WHAT NEEDS TO BE DONE:
Reproduce the data in full, exactly as given, leaving images out.

RECORDED INFORMATION:
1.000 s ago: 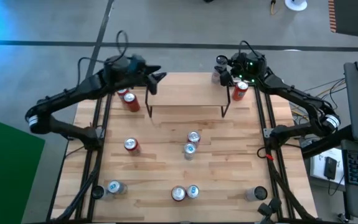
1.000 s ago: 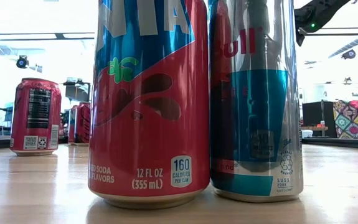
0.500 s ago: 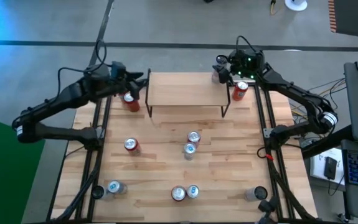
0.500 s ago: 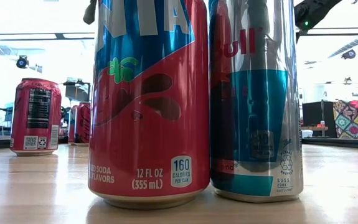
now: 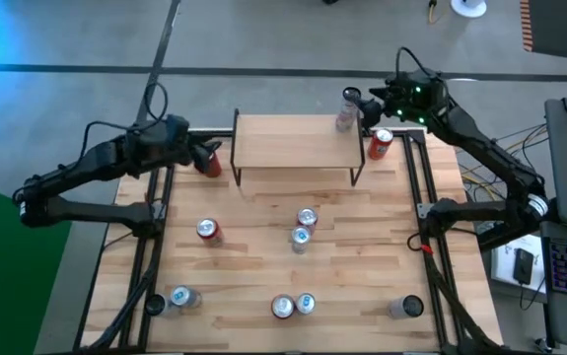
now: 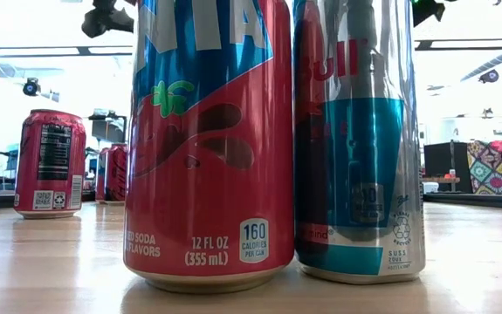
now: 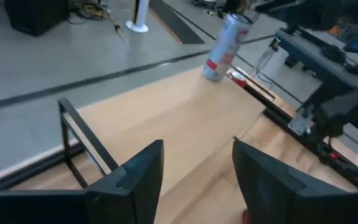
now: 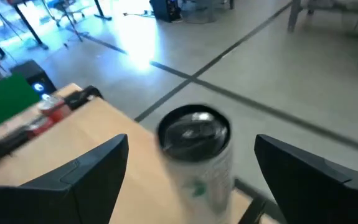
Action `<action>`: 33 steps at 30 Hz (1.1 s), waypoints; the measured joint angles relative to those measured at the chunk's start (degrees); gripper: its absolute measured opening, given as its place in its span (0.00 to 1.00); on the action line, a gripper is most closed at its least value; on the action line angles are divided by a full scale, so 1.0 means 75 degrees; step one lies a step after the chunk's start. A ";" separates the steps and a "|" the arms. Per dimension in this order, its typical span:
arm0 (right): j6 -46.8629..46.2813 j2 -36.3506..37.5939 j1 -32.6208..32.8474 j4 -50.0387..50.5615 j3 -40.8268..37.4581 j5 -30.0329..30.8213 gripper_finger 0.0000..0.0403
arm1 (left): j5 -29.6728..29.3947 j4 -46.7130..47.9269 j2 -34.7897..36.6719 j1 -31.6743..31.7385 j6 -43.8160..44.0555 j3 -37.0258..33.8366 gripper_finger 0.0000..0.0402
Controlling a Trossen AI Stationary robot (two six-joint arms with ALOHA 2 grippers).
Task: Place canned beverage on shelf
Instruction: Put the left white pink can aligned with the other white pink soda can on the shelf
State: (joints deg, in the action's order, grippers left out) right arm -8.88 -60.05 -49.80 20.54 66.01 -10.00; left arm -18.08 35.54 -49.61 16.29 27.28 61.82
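The shelf (image 5: 295,143) stands at the upper middle of the worktop (image 5: 263,247) in the high view. 1 silver can (image 5: 347,108) stands on its upper right corner.

The right end effector (image 5: 370,100) hovers just right of that can, fingers spread wide and clear of it; in the right wrist view the can (image 8: 196,155) stands upright between the 2 spread fingers (image 8: 85,171), untouched.

The left end effector (image 5: 207,153) sits at the shelf's left end, above a red can (image 5: 210,164) on the worktop beside the shelf. Its fingers (image 7: 138,174) stand apart with nothing between them, pointing along the shelf top (image 7: 166,121) toward the silver can (image 7: 223,46) at the far end.

Another red can (image 5: 381,143) stands on the worktop just right of the shelf.
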 joint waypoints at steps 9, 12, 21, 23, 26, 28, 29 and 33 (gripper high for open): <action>-0.0263 0.1035 0.1474 0.1278 -0.0343 0.1247 0.84 | -0.1083 -0.1189 -0.0151 -0.1489 0.0720 -0.1678 0.37; -0.0450 0.1212 0.2024 0.1841 -0.0357 0.1750 0.84 | -0.1064 -0.1307 -0.0156 -0.1933 0.1063 -0.1839 0.35; -0.1799 0.1253 0.3478 0.1960 -0.0361 0.2139 0.82 | -0.0616 0.2982 -0.0206 -0.3728 0.3029 -0.0105 0.31; -0.2043 0.1149 0.3832 0.1934 -0.0361 0.2407 0.82 | -0.0452 0.3423 -0.0226 -0.4268 0.3493 0.0185 0.31; -0.2460 0.0878 0.4344 0.1813 -0.0372 0.2706 0.82 | -0.0211 0.3941 -0.0223 -0.5106 0.4537 0.0313 0.32; -0.2622 0.0626 0.4696 0.1633 -0.0375 0.2767 0.82 | 0.0034 0.4297 -0.0224 -0.5706 0.5351 0.0249 0.34; -0.2701 0.0478 0.4883 0.1492 -0.0375 0.2770 0.82 | 0.0146 0.4421 -0.0229 -0.6021 0.5738 0.0192 0.36; -0.2823 -0.0120 0.5562 0.0842 -0.0375 0.3084 0.82 | 0.0441 0.4520 -0.0238 -0.7155 0.7055 0.0047 0.47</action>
State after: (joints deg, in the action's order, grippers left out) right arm -30.06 -60.94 -8.09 26.86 63.20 13.13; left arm -14.77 69.44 -51.40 -37.37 80.19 62.18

EXERCISE RESPONSE:
1.000 s ago: 
1.000 s ago: 
0.500 s ago: 
0.500 s ago: 
now: 
now: 
now: 
now: 
Action `<action>`: 33 steps at 30 Hz (1.1 s), waypoints; the measured joint angles relative to those measured at the chunk's start (degrees); gripper: its absolute measured opening, given as its place in its span (0.00 to 1.00); on the action line, a gripper is most closed at its least value; on the action line angles are divided by a full scale, so 1.0 means 75 degrees; step one lies a step after the chunk's start. A ";" separates the steps and a "|" the arms. Per dimension in this order, its typical span:
arm0 (right): j6 -46.8629..46.2813 j2 -36.3506..37.5939 j1 -32.6208..32.8474 j4 -50.0387..50.5615 j3 -40.8268..37.4581 j5 -30.0329..30.8213 gripper_finger 0.0000..0.0403
arm1 (left): j5 -29.6728..29.3947 j4 -46.7130..47.9269 j2 -34.7897..36.6719 j1 -31.6743..31.7385 j6 -43.8160..44.0555 j3 -37.0258..33.8366 gripper_finger 0.0000..0.0402
Controlling a Trossen AI Stationary robot (two six-joint arms with ALOHA 2 grippers).
Task: Place canned beverage on shelf
Instruction: Put the left white pink can aligned with the other white pink soda can on the shelf
State: (joints deg, in the action's order, grippers left out) right arm -8.88 -60.05 -49.80 20.54 66.01 -10.00; left arm -18.08 35.54 -49.61 16.29 27.28 61.82
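The shelf (image 5: 295,143) stands at the upper middle of the worktop (image 5: 263,247) in the high view. 1 silver can (image 5: 347,108) stands on its upper right corner.

The right end effector (image 5: 370,100) hovers just right of that can, fingers spread wide and clear of it; in the right wrist view the can (image 8: 196,155) stands upright between the 2 spread fingers (image 8: 85,171), untouched.

The left end effector (image 5: 207,153) sits at the shelf's left end, above a red can (image 5: 210,164) on the worktop beside the shelf. Its fingers (image 7: 138,174) stand apart with nothing between them, pointing along the shelf top (image 7: 166,121) toward the silver can (image 7: 223,46) at the far end.

Another red can (image 5: 381,143) stands on the worktop just right of the shelf.
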 joint waypoints at steps 9, 12, 21, 23, 26, 28, 29 and 33 (gripper high for open): <action>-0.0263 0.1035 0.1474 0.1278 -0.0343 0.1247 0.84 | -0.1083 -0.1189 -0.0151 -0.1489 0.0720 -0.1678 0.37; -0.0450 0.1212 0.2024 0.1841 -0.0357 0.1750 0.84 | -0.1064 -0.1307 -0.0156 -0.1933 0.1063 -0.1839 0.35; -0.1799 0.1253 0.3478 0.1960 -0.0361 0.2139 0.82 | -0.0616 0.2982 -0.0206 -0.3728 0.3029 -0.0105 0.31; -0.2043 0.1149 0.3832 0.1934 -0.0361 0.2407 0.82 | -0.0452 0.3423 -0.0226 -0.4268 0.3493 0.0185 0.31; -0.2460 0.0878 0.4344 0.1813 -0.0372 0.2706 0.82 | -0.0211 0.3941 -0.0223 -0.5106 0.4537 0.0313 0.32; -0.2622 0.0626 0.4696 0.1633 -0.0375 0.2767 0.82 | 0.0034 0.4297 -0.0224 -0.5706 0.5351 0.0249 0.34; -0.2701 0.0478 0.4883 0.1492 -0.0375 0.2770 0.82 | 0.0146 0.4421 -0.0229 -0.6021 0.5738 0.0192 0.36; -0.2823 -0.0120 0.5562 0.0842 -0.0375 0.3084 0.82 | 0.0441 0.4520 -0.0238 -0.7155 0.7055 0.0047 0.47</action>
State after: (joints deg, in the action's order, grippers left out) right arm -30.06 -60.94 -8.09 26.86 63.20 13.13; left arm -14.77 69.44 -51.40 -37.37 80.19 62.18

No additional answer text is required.